You're confusing the issue. Those groups *don't* love Wikipedia. We're not here to accomodate and please.
Just consider the "conservative group" in Germany only 70 years ago that didn't want all this "propaganda" for interracial marriage, etc. How would you adopt Wikipedia to suit them?
Lars Aronsson wrote:
Jeffrey V. Merkey wrote:
Disagree. I've talked to a lot of organizatons and groups who love WMF content but want to filter it for in-house use similiar to CleanFlix. Most educational facilities and religious groups who really love wikipedia want a "clean" version of the content, with most of the sexual revolution/pro-alternate lifestyle propoganda materials removed from the dumps.
You're confusing the issue. Those groups *don't* love Wikipedia.
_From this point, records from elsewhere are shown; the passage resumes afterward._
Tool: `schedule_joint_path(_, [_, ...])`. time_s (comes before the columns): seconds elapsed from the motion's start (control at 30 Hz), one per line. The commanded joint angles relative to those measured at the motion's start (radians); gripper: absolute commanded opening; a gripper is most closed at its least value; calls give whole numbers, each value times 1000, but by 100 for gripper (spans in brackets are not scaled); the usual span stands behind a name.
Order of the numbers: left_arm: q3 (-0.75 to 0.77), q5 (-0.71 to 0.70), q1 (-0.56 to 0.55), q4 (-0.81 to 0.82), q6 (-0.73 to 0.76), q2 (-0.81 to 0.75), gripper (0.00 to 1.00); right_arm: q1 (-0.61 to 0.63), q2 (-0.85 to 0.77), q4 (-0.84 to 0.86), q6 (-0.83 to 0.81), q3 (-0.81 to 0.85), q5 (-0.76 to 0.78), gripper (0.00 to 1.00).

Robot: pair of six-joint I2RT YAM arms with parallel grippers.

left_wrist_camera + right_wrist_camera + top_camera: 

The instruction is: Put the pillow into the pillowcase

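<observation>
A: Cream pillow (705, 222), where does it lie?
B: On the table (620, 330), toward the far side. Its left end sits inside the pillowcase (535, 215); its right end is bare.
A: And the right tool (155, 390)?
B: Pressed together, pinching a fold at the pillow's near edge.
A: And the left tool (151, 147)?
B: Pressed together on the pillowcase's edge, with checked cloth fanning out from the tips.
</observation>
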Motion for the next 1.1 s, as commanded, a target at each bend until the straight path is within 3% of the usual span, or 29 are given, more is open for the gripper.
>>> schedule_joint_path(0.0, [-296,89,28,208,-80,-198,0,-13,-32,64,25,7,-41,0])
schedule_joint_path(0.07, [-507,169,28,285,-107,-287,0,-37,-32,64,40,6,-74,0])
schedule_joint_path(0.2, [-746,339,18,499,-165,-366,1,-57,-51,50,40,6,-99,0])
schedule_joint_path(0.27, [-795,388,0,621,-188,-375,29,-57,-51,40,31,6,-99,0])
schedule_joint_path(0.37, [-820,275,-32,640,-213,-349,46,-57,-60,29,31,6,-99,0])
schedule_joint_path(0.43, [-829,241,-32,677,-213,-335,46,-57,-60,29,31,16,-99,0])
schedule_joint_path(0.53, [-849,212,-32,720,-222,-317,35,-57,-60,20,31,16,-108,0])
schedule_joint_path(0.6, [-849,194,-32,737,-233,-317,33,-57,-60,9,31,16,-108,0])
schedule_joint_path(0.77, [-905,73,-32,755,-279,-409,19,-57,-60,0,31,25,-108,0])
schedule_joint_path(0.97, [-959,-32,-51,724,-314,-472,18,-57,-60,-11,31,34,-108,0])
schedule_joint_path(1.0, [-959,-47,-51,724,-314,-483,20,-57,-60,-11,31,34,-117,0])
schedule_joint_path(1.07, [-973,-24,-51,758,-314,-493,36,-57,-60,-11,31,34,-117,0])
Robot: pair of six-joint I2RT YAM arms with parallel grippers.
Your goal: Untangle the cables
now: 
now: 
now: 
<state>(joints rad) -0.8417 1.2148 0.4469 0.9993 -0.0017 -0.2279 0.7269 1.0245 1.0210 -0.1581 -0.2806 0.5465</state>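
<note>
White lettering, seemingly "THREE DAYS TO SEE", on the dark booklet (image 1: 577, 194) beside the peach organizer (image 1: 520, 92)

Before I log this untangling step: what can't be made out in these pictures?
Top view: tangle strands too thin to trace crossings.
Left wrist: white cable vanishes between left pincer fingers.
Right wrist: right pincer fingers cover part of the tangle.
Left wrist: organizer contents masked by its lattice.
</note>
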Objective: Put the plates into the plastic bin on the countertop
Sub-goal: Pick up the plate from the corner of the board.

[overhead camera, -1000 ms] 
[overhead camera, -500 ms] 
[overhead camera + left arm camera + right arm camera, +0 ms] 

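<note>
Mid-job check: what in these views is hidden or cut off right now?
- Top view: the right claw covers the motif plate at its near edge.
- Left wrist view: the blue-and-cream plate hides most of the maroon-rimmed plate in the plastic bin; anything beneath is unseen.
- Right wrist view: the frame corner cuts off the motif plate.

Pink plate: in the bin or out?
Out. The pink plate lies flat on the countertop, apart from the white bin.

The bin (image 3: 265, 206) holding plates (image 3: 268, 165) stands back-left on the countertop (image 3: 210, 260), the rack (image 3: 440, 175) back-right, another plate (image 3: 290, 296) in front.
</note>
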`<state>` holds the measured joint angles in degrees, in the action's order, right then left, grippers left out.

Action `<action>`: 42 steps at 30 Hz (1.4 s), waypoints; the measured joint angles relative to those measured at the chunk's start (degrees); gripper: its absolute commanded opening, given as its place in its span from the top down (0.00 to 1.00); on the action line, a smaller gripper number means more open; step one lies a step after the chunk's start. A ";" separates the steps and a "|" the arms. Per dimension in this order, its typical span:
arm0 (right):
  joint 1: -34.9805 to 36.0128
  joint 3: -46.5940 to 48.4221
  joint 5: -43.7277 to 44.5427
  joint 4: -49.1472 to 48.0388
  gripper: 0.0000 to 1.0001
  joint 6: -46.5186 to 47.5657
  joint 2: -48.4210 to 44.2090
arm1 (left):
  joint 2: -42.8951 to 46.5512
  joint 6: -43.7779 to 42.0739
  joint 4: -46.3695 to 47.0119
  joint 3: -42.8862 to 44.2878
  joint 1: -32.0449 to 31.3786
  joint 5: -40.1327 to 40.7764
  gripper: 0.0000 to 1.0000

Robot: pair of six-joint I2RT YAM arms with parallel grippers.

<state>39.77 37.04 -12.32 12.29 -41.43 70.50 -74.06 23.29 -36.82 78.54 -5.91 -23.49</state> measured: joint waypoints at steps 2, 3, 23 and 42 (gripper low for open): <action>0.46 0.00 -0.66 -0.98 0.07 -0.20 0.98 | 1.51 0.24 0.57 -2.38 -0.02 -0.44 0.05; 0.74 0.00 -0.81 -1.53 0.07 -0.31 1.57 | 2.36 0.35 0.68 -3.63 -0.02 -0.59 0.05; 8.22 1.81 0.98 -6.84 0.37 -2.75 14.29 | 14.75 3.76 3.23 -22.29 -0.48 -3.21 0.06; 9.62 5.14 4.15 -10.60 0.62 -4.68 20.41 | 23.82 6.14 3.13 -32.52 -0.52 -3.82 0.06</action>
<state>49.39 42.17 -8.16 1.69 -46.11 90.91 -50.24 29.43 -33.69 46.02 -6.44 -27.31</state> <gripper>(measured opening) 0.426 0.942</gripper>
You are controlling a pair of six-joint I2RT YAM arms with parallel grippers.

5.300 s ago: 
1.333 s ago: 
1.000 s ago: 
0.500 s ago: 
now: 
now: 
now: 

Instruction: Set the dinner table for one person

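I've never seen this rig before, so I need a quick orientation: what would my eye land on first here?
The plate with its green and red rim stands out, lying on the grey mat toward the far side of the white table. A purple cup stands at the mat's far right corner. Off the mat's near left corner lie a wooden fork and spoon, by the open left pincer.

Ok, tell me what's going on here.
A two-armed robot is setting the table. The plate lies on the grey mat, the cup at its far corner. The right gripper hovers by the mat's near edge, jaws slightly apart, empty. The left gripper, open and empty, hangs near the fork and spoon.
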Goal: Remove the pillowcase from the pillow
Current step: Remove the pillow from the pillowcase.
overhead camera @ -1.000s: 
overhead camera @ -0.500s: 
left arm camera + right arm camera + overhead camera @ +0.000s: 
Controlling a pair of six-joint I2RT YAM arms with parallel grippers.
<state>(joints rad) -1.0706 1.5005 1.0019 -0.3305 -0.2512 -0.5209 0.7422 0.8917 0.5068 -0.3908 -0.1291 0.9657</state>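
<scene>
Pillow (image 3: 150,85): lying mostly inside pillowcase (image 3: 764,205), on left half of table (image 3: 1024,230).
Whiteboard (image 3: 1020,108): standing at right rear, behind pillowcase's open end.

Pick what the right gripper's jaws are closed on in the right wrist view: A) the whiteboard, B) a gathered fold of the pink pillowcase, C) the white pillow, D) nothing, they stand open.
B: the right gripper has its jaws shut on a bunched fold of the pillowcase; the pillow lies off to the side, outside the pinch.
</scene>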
We're not here to accomodate and please.
It sounds like you are not here to accomodate and please, but I doubt this reflects everyones views.
Just consider the "conservative group" in Germany only 70 years ago that didn't want all this "propaganda" for interracial marriage, etc. How would you adopt Wikipedia to suit them?
Since I am married to a German Citizen I can answer that. I am not adapting it to serve anyone, I simply provide filtering mechanisms they can use to filter the dumps. That's up to the users, not me. I personally don't care what's in it.
Jeff
Jeffrey V. Merkey wrote:
I simply provide filtering mechanisms they can use to filter the dumps. That's up to the users, not me. I personally don't care what's in it.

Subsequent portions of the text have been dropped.